Lupe- así era conocida por sus amigos y vecinos- no tenía parientes, aparte de un primo lejano embarcado, no se sabía adónde y, hasta ese momento, había sido una mujer de conducta intachable, servicial y siempre pendiente de su marido, un hombre al que no se le conocía vicio alguno, trabajador, amante de su mujer y, según afirmaban, lleno de salud.
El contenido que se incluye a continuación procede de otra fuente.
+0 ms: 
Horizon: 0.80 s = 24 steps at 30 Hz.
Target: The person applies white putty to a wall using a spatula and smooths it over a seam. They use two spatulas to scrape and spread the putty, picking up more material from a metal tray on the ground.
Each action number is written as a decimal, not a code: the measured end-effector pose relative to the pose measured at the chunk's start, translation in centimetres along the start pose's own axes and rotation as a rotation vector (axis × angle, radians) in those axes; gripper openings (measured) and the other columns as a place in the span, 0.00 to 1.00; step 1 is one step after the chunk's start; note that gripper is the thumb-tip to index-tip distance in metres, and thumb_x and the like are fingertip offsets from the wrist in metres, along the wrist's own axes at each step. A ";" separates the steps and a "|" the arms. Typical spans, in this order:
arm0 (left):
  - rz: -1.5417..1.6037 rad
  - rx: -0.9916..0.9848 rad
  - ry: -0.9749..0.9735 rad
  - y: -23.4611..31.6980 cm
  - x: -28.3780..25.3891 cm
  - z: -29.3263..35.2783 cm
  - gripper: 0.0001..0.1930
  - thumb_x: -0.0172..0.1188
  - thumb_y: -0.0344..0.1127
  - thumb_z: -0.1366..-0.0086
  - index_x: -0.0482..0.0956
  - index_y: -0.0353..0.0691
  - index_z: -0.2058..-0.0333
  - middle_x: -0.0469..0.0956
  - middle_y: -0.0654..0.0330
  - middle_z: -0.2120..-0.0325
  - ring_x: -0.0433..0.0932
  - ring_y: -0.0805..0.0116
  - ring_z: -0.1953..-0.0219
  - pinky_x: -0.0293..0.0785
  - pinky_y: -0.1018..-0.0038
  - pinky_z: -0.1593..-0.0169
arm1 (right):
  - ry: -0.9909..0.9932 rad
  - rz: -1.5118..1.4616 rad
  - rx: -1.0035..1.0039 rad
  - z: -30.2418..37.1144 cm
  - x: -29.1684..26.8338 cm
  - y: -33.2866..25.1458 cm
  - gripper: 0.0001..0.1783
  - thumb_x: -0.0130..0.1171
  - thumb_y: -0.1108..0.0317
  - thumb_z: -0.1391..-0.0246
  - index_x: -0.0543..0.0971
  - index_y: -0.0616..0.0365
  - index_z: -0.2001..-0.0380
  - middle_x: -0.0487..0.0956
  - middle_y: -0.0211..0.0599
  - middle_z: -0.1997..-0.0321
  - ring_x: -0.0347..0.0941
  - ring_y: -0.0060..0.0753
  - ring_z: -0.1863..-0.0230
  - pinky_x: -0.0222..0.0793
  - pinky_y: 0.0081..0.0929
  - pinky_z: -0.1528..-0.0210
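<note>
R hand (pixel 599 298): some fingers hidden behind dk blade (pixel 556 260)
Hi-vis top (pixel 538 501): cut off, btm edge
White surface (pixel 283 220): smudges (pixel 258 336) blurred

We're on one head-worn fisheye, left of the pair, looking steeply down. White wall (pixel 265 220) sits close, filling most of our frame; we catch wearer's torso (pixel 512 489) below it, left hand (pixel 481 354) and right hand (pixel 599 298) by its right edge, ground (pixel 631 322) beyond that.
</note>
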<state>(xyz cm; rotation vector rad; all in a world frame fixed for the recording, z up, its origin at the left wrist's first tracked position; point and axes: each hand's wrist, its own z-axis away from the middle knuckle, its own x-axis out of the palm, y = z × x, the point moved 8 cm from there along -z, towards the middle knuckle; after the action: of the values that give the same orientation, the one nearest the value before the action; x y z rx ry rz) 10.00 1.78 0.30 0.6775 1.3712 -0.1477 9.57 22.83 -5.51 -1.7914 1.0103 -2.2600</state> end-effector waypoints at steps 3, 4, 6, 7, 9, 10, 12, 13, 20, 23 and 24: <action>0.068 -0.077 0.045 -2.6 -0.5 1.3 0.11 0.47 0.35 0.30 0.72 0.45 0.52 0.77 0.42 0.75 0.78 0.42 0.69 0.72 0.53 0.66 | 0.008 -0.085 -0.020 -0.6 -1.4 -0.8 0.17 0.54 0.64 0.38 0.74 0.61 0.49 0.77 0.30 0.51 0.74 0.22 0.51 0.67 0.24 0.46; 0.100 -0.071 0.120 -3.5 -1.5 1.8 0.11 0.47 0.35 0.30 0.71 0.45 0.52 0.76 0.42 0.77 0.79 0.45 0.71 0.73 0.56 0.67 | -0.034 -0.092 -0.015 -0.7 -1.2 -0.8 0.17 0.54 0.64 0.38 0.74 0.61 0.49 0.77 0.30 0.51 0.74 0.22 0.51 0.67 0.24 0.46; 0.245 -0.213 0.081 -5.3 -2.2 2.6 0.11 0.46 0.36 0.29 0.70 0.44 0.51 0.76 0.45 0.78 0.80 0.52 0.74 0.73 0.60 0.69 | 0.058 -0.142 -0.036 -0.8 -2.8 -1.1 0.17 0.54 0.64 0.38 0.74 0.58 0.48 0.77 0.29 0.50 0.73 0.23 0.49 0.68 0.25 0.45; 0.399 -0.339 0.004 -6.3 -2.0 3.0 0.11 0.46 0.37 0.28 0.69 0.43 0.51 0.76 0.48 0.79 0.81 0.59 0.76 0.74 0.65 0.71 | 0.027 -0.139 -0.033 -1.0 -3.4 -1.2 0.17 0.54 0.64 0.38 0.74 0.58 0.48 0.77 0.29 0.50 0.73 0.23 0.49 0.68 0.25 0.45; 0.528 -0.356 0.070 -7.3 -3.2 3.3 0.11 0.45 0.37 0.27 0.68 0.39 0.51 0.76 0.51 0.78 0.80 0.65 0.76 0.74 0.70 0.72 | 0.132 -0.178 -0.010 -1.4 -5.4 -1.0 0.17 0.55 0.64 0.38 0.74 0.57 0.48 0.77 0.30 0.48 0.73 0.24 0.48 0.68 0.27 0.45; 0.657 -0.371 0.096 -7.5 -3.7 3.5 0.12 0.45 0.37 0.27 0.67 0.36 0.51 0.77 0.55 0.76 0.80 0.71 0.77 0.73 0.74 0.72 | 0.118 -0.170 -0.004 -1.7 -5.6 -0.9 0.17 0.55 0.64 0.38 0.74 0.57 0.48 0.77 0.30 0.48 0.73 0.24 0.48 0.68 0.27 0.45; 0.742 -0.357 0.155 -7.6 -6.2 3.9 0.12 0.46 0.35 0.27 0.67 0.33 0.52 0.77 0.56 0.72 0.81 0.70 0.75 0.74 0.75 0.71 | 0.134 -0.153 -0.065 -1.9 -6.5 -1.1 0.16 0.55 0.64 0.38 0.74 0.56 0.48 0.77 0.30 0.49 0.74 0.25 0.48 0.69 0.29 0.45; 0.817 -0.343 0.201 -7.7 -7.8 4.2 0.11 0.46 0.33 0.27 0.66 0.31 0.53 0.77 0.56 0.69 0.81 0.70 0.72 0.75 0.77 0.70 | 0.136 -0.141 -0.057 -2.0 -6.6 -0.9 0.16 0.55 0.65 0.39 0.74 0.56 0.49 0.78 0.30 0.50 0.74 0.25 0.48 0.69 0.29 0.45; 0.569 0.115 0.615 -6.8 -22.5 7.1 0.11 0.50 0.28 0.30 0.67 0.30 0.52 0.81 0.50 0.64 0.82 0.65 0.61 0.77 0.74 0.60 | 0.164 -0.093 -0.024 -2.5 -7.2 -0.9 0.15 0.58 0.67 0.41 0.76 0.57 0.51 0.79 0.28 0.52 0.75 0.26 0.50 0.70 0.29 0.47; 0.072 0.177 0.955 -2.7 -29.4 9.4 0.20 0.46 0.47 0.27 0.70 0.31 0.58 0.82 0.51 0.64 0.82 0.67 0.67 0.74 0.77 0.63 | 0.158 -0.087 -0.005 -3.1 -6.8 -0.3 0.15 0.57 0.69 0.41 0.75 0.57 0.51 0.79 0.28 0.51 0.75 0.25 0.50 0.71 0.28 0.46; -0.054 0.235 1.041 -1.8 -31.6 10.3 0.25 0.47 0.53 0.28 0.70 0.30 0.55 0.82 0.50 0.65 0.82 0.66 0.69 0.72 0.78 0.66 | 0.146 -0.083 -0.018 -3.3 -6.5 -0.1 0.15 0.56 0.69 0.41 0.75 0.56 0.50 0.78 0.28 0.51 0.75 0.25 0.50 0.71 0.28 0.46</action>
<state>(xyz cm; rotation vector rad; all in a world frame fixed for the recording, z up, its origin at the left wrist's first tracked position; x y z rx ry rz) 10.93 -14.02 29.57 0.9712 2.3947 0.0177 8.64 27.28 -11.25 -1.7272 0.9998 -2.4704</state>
Después de muchas idas y venidas, de mucho hablar con psicólogos forenses y expertos en tales casos, el tribunal estimó que Guadalupe se había vuelto loca. Y es que desde el primer interrogatorio y durante el juicio, aseguraba no recordar nada de lo sucedido, ni siquiera que había estado casada nada menos que durante veinte años. Además, Guadalupe se empeñaba en que llamaran a su madre, fallecida hacía más de diez años y empezó a hacer muecas y gestos que nada tenía que ver con la normalidad.
El juez, al parecer con buen criterio y un gran sentido de la justicia, ordenó su ingreso en un psiquiátrico. Y todo hubiera quedado ahí y, poco a poco, hubiese ido cayendo en el olvido, si no fuera por lo que sucedió después.
Nadie se explica cómo pero, en poco tiempo, los médicos que atendían a Lupe empezaron a notar cómo su paciente volvía a la cordura. Hasta llegó a ayudar a los pacientes más difíciles, y su dulzura fue ganando el ánimo de aquellos galenos que, al borde también del desequilibrio, intentaban aliviar aquellas mentes, para ellos irremisiblemente perdidas.
El caso puede parecer chocante, y de hecho lo es, pero no llevaba un año de internamiento cuando Guadalupe consiguió lo que luego dio en llamarse «su puesta en libertad», frase a la que algunos, con ese humor negro propio de las localidades pequeñas, unieron el “su” al “puesta”, con la consiguiente doble o no tan doble lectura.
Podría decirles que era una tórrida mañana de agosto en la que el sol reverberaba en las piedras y ni siquiera los lagartos eran capaces de resistir su fuego, pero les mentiría. En realidad fue un atardecer de noviembre, llovía y, las pocas personas que pasaban junto al sanatorio, lo hacían con prisa, no sé si por temor a la lluvia o a lo que pudiese salir de detrás de aquellas tapias.
Guadalupe sintió la lluvia en la cara y sonrió. No piensen ustedes que malévolamente o con esa sonrisa estúpida que tienen algunos orates y no pocos triunfadores. Simplemente sonrió, se subió la capucha de su impermeable y abrió el paraguas.
Con paso decidido se dirigió a la estación y sacó un billete. No, no era para su pueblo, lo que a algunos de ustedes les hubiera parecido lógico -¿adónde iba a ir?- aunque a otros les parecería igual de lógico que se alejara de aquel lugar que tan tristes recuerdos le traían, si es que había conseguido recordar.
Puso el billete en su bolso y sacó un llavín y, con él en la mano, se dirigió a la oficina de correos. Una vez allí, abrió su buzón de apartado y extrajo de él un paquete que guardó rápidamente en su bolso.
Regresó a la estación y, desde un teléfono público, hizo una llamada.
-¿Eres tú, Rosendo? Soy Lupe. Dentro de una hora salgo para ahí. Hasta pronto.
Luego volvió a abrir el bolso y acarició el revólver, envuelto en un papel de estraza, esta vez sí podría afirmarse que con una malévola sonrisa.